• [WORK TO BE COMPLETED]
Quote exactly the lines from the start of the entries to the one with "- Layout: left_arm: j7", both ends included.

Extracted data entries

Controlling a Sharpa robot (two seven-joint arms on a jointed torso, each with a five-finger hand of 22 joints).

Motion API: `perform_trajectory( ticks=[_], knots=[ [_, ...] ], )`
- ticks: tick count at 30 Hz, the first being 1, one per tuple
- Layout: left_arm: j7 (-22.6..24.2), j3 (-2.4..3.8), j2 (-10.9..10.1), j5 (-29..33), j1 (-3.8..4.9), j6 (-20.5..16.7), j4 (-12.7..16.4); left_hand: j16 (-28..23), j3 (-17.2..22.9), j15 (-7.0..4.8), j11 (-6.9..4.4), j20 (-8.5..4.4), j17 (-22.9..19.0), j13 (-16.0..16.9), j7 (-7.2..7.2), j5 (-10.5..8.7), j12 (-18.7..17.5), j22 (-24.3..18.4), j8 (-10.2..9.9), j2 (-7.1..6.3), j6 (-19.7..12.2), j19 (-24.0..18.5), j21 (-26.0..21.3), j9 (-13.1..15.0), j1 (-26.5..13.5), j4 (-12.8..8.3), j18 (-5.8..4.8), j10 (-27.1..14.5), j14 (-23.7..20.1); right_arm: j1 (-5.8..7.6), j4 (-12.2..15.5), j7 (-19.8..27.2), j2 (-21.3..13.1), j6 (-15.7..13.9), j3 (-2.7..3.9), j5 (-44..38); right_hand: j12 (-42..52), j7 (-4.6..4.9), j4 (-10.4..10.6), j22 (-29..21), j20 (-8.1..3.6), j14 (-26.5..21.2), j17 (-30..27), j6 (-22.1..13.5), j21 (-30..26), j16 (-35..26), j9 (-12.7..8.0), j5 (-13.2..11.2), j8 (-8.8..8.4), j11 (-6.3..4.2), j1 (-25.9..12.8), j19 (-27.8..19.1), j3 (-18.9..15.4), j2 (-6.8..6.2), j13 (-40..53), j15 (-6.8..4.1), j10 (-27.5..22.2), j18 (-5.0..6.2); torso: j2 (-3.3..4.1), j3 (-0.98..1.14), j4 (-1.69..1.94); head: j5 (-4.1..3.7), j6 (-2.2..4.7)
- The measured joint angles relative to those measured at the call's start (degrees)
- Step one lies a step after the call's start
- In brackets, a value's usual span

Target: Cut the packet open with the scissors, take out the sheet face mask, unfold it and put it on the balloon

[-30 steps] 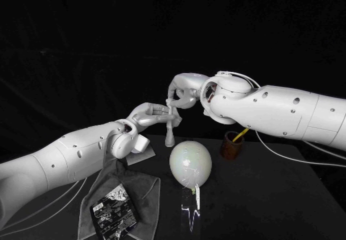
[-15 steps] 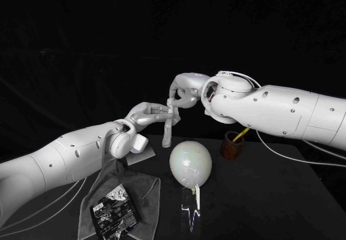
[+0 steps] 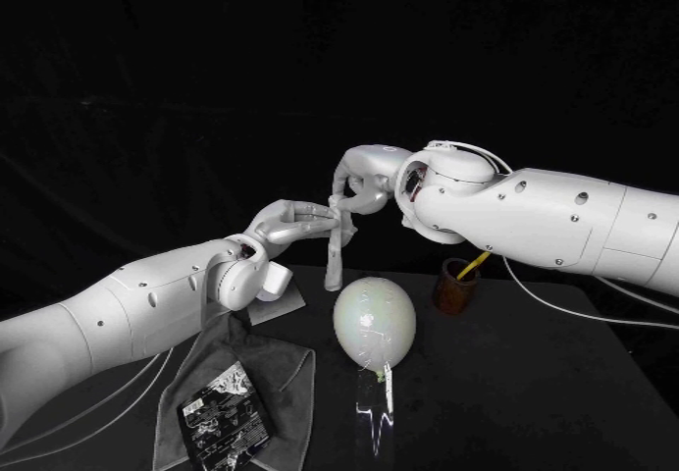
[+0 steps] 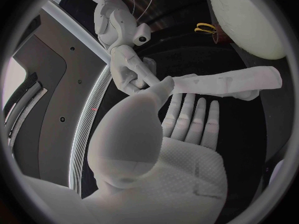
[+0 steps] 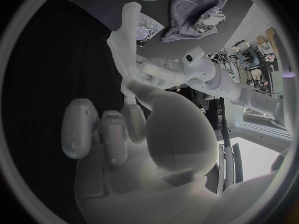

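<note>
The sheet mask (image 3: 334, 257), still folded into a narrow pale strip, hangs above the table's back. My left hand (image 3: 294, 225) and right hand (image 3: 358, 186) both pinch its top end, fingertips close together. In the left wrist view the mask (image 4: 227, 82) stretches out from the left thumb, where the right hand (image 4: 123, 64) meets it. The right wrist view has the mask (image 5: 122, 41) hanging from the right hand's fingers beside the left hand (image 5: 167, 72). The pale balloon (image 3: 374, 318) lies just below the mask. The opened dark packet (image 3: 221, 408) rests on a grey cloth (image 3: 269, 368).
A brown cup (image 3: 453, 287) behind the balloon on its right holds the yellow-handled scissors (image 3: 474, 261). A shiny strip (image 3: 372, 407) runs from the balloon's knot towards the front edge. The grey cloth covers the table's front left.
</note>
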Motion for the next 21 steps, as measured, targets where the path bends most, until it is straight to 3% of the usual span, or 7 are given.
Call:
perform_trajectory(
  ticks=[8, 21],
  knots=[
    [0.4, 0.01, 0.2, 1.5, 0.0, -0.6, -0.1, -0.2, 1.2, 0.09, 0.0, 0.0, 0.0, 0.0, -0.89, 0.01, 0.0, -0.2, 0.4, 0.6, 2.0, 0.0, -0.4, 0.0, -0.6, 0.2, 0.0, 0.0, -0.1, -0.01, -0.2, 0.0, 0.1, 0.2, -0.06, 0.1, 0.0, 0.04, 0.0, 0.0, 0.0, 0.0, 0.0, -0.1, 0.0, -0.1, 0.0, 0.0, -0.1, 0.01, 0.1, 0.0, 0.0, 0.07, 0.0, 0.0, 0.0, 0.0, -0.01, 0.0, -0.01, 0.01, 0.04],
    [1.5, 0.02, 0.4, 4.4, 0.01, -1.9, -0.5, -0.2, 2.5, -0.13, -0.01, 0.0, 0.2, 0.0, -0.89, 0.01, 0.0, -0.4, 0.6, 1.32, 3.2, 0.0, -0.7, 0.1, -0.9, 0.2, 0.0, 0.0, 0.8, -0.04, -0.6, 0.0, 0.3, 0.4, -0.19, 0.2, 0.0, -0.14, 0.0, 0.0, 0.0, 0.0, 0.0, -0.1, 0.0, 0.0, 0.0, -0.1, 0.0, 0.01, 0.1, 0.0, 0.0, 0.07, 0.0, 0.0, 0.0, 0.0, -0.01, 0.0, -0.01, 0.03, 0.07]
  ],
)
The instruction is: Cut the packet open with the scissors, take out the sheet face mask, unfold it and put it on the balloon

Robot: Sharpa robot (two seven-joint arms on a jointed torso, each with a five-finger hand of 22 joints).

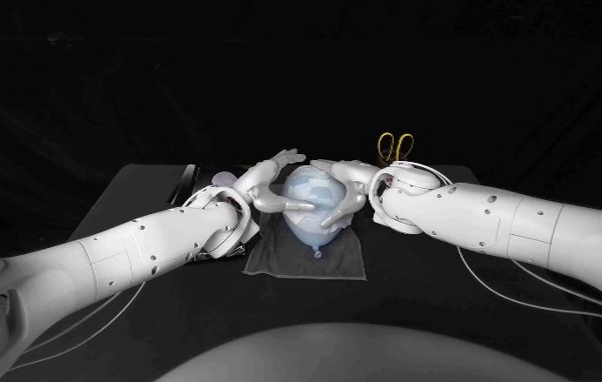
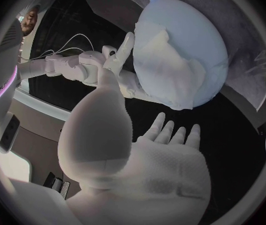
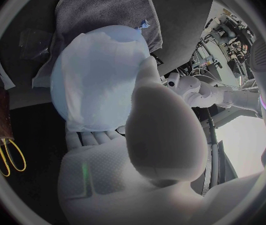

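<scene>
Black desk (image 1: 138,191) below, dark cloth (image 1: 345,262) spread at the middle. On the cloth, pale blue balloon (image 1: 309,227), lying with the knot toward the robot, white sheet mask (image 1: 311,189) already draped over the upper side. At one flank, left hand (image 1: 267,184), just beside the balloon, fingers (image 2: 170,132) spread, palm open, holding nothing. At the other flank, right hand (image 1: 349,192), fingers (image 2: 125,45) apart and laid against the balloon's side, thumb touching the mask's edge: cupping, not clasping. Yellow-handled scissors (image 1: 397,147) at the far edge of the desk, well apart from both hands. Crumpled clear film (image 2: 258,70) beside the cloth, probably the emptied packet, though too dim to call.

Judged for handling: balloon light, springy, prone to roll or skid away at any one-sided push, liable to burst under a dug-in fingertip. Best steadied with broad, flat contact on both flanks at once. Mask thin, limp, likely clingy, easily wrinkled or torn. Best taken by an edge between thumb and finger, then smoothed outward from the middle with light strokes.
</scene>
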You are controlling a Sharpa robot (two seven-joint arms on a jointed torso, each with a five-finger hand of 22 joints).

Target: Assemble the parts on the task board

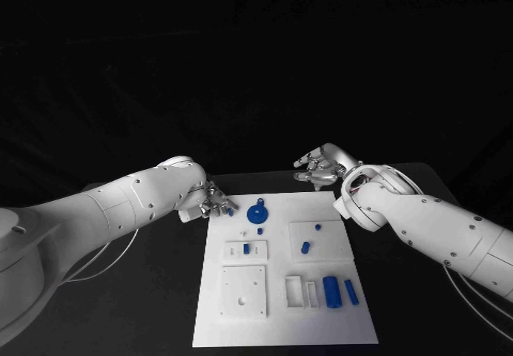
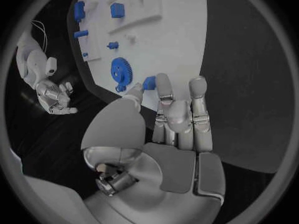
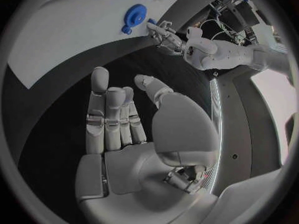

• [FINAL ANSWER]
Controlling a Sharpa robot (two seven-joint arms on a jointed torso, each with a five-finger hand of 22 joints).

Motion API: `perform_trajectory( ticks=[_], knots=[ [_, ...] ], )`
- ticks: tick count at 30 Hz, the first being 1, one per tuple
- Layout: left_arm: j7 (-22.6..24.2), j3 (-2.4..3.8), j2 (-10.9..10.1), j5 (-29..33), j1 (-3.8..4.9), j6 (-20.5..16.7), j4 (-12.7..16.4); left_hand: j16 (-28..23), j3 (-17.2..22.9), j15 (-7.0..4.8), j11 (-6.9..4.4), j20 (-8.5..4.4), j17 (-22.9..19.0), j13 (-16.0..16.9), j7 (-7.2..7.2), j5 (-10.5..8.7), j12 (-18.7..17.5), j22 (-24.3..18.4), j8 (-10.2..9.9), j2 (-7.1..6.3), j6 (-19.7..12.2), j19 (-24.0..18.5), j21 (-26.0..21.3), j9 (-13.1..15.0), j1 (-26.5..13.5), j4 (-12.8..8.3), j18 (-5.8..4.8), j10 (-27.1..14.5), j14 (-23.7..20.1); right_arm: j1 (-5.8..7.6), j4 (-12.2..15.5), j7 (-19.8..27.2), j2 (-21.3..13.1), j6 (-15.7..13.9), j3 (-2.7..3.9), j5 (-44..38); right_hand: j12 (-42..52), j7 (-4.6..4.9), j4 (-10.4..10.6), j22 (-29..21), j20 (-8.1..3.6), j14 (-26.5..21.2), j17 (-30..27), j6 (-22.1..13.5), j21 (-30..26), j16 (-35..26), j9 (-12.7..8.0), j5 (-13.2..11.2), j8 (-8.8..8.4), j11 (-6.3..4.2), j1 (-25.9..12.8), j19 (-27.8..19.1), j3 (-18.9..15.4), j2 (-6.8..6.2), j13 (-40..53), j15 (-6.8..4.1), j10 (-27.5..22.2), j18 (-5.0..6.2); torso: j2 (-3.3..4.1), j3 (-0.98..1.14), j4 (-1.69..1.94); head: j5 (-4.1..3.7), j6 (-2.2..4.7)

The exercise closes with this answer.